Colour analysis is based on Relative Temperature (how warm or cool colour is as it is influenced by warm or cool colours that sit either side of it).
In most cases, a person’s skin can be determined to be primarily cool or warm. Colours that are more neutral are those that are easiest to wear for the greatest amount of people. If your undertone is primarily cool, then colours that are cool to neutral and sometimes even neutral to warm will suit you depending on your colour direction. Colour directions such as DARK cool, BRIGHT cool, LIGHT cool, LIGHT warm, SOFT warm and SOFT cool span between warm and cool colours.
It’s also worth noting that dark and very light colours can be deceiving as these depths tend to appear cool.
This quality of colour refers to how clear/pure/saturated or muted/muddy/desaturated a colour appears. This is an element that I’ve found most women get right naturally. Many clients I’ve worked with tend to have garments in the right intensity but the wrong temperature for them.
Clear colours are crisp and clean. It’s easiest to see pure colours when they are light to medium in depth.
Muted colours are smoky, soft, greyed and there are, of course, colours that look neither obviously pure or muted and these like neutral temperature colours are easy for many people to wear well.
Colour directions such as COOL clear, BRIGHT cool, DARK cool, WARM clear, LIGHT clear, BRIGHT clear wear Clear colours best while COOL muted, LIGHT cool, SOFT cool, WARM muted, DARK warm and SOFT warm are best with primarily muted colours.
The grey-haired woman below is COOL muted and looks overwhelmed by the bright clear pink while the blue is less intense and more flattering on her.

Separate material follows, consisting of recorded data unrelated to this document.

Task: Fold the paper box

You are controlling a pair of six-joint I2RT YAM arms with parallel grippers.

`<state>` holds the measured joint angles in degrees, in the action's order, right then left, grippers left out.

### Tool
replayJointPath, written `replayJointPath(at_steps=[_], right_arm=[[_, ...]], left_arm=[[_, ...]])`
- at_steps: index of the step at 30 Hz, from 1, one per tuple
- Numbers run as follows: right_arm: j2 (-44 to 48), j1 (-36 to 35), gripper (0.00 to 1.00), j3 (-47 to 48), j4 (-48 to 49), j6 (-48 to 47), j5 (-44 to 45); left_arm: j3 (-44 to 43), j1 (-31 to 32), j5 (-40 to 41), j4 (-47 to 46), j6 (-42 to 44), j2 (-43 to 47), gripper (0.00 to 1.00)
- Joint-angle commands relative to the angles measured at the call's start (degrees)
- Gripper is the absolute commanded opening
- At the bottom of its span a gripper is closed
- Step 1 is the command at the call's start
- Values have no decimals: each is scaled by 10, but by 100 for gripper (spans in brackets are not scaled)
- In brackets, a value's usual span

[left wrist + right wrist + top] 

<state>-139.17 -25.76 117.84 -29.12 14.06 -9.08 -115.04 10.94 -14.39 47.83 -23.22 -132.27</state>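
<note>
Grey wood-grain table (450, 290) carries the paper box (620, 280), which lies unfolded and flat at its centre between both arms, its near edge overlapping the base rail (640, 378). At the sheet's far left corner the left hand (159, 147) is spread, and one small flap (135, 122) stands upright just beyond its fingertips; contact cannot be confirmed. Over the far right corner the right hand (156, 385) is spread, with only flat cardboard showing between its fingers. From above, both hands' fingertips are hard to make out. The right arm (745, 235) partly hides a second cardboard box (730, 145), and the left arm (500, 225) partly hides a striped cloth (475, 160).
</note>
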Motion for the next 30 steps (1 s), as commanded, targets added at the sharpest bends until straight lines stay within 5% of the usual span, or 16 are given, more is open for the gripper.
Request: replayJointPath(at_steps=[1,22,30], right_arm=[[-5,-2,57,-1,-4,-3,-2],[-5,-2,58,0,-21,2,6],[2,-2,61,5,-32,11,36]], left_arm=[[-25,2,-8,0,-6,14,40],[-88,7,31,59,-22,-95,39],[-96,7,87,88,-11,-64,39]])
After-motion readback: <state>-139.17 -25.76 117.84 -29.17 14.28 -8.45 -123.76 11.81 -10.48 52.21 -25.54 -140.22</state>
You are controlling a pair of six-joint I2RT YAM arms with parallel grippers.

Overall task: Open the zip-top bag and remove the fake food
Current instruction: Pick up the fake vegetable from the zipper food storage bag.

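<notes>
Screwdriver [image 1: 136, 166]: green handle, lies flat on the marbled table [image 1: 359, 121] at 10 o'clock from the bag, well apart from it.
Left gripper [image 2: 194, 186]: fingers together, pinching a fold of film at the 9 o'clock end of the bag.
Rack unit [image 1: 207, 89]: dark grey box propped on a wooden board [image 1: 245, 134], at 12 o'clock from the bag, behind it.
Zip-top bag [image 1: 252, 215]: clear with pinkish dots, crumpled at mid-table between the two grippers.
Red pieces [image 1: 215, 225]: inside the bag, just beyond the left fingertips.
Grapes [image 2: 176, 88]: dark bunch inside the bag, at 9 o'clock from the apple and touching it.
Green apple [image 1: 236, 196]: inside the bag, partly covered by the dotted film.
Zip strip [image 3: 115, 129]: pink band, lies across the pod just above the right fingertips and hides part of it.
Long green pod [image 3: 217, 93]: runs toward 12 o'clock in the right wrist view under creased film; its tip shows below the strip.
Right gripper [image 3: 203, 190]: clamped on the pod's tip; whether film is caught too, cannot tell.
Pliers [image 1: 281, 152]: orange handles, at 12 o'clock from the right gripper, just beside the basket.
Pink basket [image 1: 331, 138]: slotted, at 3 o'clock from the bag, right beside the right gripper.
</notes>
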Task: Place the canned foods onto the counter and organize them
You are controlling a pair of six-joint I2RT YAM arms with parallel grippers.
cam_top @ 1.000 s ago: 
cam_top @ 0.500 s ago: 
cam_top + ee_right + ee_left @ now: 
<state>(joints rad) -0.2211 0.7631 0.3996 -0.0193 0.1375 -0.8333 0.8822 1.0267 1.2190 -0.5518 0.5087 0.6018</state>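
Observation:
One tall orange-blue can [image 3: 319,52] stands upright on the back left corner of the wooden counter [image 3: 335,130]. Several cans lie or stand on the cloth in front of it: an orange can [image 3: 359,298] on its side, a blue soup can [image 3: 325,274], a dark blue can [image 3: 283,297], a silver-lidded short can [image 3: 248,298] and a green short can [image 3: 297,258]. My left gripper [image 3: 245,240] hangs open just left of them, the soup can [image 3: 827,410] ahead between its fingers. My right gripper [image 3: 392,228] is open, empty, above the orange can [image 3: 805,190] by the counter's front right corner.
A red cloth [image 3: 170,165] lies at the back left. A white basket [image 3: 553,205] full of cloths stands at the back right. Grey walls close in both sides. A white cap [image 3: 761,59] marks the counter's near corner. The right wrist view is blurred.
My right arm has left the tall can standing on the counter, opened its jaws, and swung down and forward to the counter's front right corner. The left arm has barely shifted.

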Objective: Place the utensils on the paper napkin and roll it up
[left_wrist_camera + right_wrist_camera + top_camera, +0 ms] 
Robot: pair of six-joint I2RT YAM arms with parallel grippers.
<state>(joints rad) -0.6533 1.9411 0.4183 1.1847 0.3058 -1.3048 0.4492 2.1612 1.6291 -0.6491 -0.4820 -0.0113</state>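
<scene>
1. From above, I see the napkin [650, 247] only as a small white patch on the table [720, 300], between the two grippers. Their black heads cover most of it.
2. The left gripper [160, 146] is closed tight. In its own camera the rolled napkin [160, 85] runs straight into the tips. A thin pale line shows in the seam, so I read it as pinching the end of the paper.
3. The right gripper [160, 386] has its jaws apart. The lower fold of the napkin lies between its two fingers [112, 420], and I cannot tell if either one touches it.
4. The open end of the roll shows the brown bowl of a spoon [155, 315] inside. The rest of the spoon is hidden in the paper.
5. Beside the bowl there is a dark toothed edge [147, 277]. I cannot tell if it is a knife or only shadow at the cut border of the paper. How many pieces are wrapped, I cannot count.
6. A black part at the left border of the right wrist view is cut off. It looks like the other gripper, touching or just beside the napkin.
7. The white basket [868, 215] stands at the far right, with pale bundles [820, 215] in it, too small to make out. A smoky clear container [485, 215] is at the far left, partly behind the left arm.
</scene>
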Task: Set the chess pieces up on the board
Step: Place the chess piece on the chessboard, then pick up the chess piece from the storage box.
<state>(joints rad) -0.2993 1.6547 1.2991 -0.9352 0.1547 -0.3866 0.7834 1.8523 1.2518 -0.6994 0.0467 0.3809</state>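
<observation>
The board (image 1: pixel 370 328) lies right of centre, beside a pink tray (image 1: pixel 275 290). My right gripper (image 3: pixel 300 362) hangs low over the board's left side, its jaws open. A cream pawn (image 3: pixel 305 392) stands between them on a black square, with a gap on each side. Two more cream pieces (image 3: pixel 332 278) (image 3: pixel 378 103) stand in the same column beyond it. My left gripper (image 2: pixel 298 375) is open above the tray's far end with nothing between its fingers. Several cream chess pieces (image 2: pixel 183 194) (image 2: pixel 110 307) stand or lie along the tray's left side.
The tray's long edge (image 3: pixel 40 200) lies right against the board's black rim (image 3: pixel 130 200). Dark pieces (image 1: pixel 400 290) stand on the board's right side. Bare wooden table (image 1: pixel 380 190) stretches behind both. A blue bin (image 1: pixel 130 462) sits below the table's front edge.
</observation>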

Like temperature, dark and very light colours can be deceiving as these depths tend to appear more pure/clear.
When it comes to human skin the same elements are present although we rename Pure, Clear.
Also known by some as Depth is how light or dark a colour is. Your personal skin value, contrast and colour direction will determine your best colour depths/values. For example, women who are light in colouring tend not to wear very light and dark colours well and are best staying within medium-light to medium dark for clothing and makeup. In the images below the black turtleneck is harsh/stark against the model’s skin and hair and can be especially draining is she is over 50. Charcoal or navy is a far better choice for women who have pale skin and eyes.
Contrast is all about how you combine your best colours for the very best result. Various levels of contrast are achieved by placing colours of different depths and Intensities next to each other. It is slightly different from the contrast taught in art lessons when it comes to high contrast.
Don’t they all combine well since they are the person’s best colours I hear you say?
The answer is yes and no. An individual’s best colours all coordinate well with each other, but they may not look that great when worn on you in all circumstances. For example, we can wear a single solid colour near our face, two or more colours when layering i.e. a top, vest and statement necklace or a print comprising of various colours.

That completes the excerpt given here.